Oyalanmadan yataktan kalktım ve sarsak adımlarla banyoya ilerledim. Banyoda işlerimi bitirip, dolabımın önüne geçtim. Beyaz bir sweat ve siyah pantolonumu çıkarıp giydim, saçımıda dağınık topuz yapıp, mutfağa indim. Erken kalktığım için, babamı da işe gitmeden görmüştüm.

"Günaydın."

"Gün- Bismillahirrahmanirrahim! Başımıza taş yağacak! Kızım sen beni zahmete sokmadan uyandın mı?" Annem elini kalbime götürdüğünde, 'bir de bayıl Feriha' dememek için zor tutmuştum kendimi. Yeniyordu çünkü.

"Yok anne, uyanmadım daha. Bir daha erken kalkarsam, bana da Irmak demesinler. Sabah sabah gördüğüm muameleye bak ya." Sesimi bilinçli olarak ağlamaklı çıkarmaya çalışmıştım ama sadece çalışmakla kalmıştım sanırım.

"Uğraşma Fatma, kızımla. Bugün de erken kalkmış işte." Babama gülümseyip, yanağından öptüm. Çaprazındaki sandalyeyi çekip oturdum.

"Irmak, kızım abinleri uyandır hadi." Oturmakla kalkmam bir oldu tabi

"Anne kaç kez söyleyeceğim? Burak benim abim değil. Abi diyip havalandırmayın bir yerlerini şunun. Alıştırıyorsunuz orası burası ayrı oynuyor sonra."

"Boş yapma yavrum hadi."

"Aman iyi be! Zaten ben kimim ki?" Söylene söylene Burak'ın odasına girdim. Birkaç kez tıklattım ama ses yoktu, homurdandım ve temkinli bir şekilde kapıyı açtım. Öküz. Kertenkele. Mal değneği.

Yastığa sarılıp, yatakta çapraz yatan ve yorganı düşmüş bir Burak baya komik bir görüntüydü.

"Burak? Burak? Uyan hadi!" Ses yoktu. Oyladım ve omzundan dürttüm ama yok, uyanmıyordu tembel hatvan. Uyanmaz da şimdi bu. Sen şimdi görürsün. Boğazımı temizledim ve haince sırıttım.

"A-aaa! Eylem ve Ahmet değil mi o?!" Burak aniden gözlerini açtı ve yatakta doğruldu. Nefes nefese kalmıştı ve sinirli bir şekilde etrafına bakınıyordu.

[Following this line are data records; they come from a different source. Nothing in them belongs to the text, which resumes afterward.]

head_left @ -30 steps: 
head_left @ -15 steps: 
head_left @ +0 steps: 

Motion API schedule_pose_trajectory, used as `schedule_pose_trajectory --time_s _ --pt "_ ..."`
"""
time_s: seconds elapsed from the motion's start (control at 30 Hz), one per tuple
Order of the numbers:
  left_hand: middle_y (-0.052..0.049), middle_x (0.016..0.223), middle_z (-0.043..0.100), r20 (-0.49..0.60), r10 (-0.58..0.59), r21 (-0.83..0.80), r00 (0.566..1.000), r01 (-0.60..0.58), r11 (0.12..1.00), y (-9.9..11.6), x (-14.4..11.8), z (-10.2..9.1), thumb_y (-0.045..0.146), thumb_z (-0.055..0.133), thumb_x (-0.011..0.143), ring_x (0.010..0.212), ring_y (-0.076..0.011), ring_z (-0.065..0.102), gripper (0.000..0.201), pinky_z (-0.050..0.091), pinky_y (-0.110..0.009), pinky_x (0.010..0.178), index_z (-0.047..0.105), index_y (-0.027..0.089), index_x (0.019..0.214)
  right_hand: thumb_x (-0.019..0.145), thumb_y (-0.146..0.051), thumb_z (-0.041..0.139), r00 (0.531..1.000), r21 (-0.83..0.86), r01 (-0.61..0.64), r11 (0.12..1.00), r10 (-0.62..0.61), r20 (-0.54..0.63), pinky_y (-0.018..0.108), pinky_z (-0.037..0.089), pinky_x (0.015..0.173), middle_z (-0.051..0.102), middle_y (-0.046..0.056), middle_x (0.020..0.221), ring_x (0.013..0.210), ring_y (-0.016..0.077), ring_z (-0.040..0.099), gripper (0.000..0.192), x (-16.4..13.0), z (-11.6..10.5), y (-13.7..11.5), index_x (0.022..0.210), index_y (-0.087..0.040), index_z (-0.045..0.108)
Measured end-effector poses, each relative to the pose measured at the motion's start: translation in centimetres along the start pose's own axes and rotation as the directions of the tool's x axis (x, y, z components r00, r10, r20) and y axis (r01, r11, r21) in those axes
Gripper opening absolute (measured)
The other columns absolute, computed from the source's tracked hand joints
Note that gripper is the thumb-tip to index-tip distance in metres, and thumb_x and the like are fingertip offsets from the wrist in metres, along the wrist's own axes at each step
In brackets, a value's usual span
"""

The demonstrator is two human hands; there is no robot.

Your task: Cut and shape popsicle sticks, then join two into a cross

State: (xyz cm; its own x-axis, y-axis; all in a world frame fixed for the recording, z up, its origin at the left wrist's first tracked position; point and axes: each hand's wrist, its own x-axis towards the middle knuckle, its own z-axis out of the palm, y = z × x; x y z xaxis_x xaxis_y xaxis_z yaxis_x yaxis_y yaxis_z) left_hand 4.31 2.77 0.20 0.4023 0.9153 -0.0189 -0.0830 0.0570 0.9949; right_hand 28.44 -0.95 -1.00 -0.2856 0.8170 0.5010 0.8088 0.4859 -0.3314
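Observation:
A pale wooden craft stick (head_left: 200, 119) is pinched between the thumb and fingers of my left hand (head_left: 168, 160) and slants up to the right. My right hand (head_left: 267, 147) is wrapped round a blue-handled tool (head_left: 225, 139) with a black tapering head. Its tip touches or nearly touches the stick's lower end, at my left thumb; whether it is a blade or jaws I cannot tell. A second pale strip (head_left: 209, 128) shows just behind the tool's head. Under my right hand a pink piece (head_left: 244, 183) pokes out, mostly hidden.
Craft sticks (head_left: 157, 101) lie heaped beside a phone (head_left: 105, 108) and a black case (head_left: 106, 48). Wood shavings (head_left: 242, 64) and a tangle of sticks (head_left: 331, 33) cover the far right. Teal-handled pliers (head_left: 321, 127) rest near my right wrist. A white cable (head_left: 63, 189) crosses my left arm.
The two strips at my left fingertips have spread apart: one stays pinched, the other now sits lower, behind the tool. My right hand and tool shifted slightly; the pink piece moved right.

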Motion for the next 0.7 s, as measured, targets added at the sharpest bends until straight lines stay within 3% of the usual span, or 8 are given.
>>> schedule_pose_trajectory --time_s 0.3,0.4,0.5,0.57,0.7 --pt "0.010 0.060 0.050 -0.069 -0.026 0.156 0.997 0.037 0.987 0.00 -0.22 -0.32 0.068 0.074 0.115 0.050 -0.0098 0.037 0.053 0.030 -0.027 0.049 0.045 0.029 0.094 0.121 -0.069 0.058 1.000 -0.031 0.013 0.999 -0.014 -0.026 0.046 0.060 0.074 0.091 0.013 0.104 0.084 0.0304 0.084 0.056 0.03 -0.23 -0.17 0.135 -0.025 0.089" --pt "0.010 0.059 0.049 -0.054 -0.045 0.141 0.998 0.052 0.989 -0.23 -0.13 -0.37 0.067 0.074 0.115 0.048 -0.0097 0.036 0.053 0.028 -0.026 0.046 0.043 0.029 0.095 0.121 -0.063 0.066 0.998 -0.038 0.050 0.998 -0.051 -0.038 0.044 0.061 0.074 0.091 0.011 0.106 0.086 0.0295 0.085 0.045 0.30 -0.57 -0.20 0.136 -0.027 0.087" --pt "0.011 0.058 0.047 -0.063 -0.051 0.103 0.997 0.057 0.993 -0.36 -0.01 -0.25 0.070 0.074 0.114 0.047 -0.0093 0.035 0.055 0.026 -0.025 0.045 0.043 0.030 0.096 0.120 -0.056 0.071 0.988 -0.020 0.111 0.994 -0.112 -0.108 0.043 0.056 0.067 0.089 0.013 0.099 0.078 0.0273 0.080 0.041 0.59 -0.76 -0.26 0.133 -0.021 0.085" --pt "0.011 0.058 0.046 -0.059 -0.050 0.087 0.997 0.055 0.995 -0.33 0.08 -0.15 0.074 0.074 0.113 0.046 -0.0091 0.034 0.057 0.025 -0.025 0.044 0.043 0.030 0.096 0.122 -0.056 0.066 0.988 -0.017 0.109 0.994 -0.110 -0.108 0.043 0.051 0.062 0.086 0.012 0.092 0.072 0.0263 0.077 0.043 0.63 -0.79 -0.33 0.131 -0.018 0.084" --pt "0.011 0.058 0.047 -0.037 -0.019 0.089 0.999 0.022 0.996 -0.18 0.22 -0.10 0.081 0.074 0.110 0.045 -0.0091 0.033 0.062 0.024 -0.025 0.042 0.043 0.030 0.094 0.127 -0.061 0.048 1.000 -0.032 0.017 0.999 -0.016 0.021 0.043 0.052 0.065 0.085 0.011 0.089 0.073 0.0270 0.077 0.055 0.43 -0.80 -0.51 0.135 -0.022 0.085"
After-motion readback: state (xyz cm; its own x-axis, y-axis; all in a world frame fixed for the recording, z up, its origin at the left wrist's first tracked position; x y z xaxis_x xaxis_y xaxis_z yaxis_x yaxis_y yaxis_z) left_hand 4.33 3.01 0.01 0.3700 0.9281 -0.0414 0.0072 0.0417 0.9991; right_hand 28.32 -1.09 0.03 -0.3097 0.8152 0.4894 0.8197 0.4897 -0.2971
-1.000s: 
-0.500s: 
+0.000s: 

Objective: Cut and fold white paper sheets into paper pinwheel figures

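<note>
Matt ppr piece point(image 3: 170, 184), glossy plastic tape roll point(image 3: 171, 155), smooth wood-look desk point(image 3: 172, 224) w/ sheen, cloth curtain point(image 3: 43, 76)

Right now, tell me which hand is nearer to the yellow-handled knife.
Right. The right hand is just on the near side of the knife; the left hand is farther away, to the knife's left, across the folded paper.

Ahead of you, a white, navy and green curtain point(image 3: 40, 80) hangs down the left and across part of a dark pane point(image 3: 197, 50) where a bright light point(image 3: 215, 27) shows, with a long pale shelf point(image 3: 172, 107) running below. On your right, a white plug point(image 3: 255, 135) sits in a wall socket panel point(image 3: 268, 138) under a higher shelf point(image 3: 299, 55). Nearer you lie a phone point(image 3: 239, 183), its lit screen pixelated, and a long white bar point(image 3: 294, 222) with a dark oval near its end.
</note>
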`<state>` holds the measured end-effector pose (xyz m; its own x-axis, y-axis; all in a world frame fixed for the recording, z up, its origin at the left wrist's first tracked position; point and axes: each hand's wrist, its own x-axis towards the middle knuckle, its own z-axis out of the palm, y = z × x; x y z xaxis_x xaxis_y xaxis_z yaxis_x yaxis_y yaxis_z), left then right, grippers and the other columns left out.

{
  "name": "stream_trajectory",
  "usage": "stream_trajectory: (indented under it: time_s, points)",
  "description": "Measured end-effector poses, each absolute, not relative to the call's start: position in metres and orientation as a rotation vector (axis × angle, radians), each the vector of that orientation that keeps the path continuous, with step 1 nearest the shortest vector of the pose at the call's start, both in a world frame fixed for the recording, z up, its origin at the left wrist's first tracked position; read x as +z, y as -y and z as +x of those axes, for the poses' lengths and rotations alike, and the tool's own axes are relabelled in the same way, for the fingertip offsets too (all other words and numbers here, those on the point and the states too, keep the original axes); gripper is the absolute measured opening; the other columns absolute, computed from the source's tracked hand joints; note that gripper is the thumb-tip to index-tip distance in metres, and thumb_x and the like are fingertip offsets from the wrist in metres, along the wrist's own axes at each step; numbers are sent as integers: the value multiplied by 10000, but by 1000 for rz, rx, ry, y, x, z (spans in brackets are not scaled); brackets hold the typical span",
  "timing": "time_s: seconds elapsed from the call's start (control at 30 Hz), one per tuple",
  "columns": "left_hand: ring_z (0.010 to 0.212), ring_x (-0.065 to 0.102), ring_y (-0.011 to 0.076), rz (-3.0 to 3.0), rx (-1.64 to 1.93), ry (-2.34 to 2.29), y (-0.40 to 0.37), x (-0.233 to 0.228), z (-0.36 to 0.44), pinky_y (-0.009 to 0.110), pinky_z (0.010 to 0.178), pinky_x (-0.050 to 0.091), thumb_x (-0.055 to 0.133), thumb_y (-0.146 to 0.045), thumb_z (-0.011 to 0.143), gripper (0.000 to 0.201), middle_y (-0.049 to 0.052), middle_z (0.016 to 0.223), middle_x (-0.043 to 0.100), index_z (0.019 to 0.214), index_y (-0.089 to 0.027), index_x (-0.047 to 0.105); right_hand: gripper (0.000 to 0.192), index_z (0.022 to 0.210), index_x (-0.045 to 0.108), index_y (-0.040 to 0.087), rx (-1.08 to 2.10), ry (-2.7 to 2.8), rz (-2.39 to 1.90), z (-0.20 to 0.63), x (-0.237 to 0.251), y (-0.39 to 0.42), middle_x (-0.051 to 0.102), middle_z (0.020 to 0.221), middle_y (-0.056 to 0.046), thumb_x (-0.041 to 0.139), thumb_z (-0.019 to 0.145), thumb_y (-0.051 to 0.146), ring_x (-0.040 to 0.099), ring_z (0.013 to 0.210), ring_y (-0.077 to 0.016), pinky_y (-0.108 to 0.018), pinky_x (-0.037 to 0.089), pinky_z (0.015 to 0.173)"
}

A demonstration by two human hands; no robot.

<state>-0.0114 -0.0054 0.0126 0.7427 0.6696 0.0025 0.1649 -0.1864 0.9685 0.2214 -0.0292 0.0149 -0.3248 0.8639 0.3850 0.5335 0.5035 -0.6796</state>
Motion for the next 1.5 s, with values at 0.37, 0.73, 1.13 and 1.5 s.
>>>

"Ne? Hani nerede?! Geberteceğim o Ahmet'i! Çok oldu it." Burak kendi kendine konuşurken, ben kıs kıs gülüyordum. Burak birden bana dönünce, irkildim. Gözlerinde ki sinir yerini meraka bırakırken, ne yaptığımı anlamış ve tekrar sinirlenmişti.

"Şaka ya. Minicik, küçücük bir şey." Ben hem geri geri kaçıyor, hem de Burak'a durumu anlatmaya çalışıyordum. Burak tehlikeli bir şekilde güldüğünde yutkundum.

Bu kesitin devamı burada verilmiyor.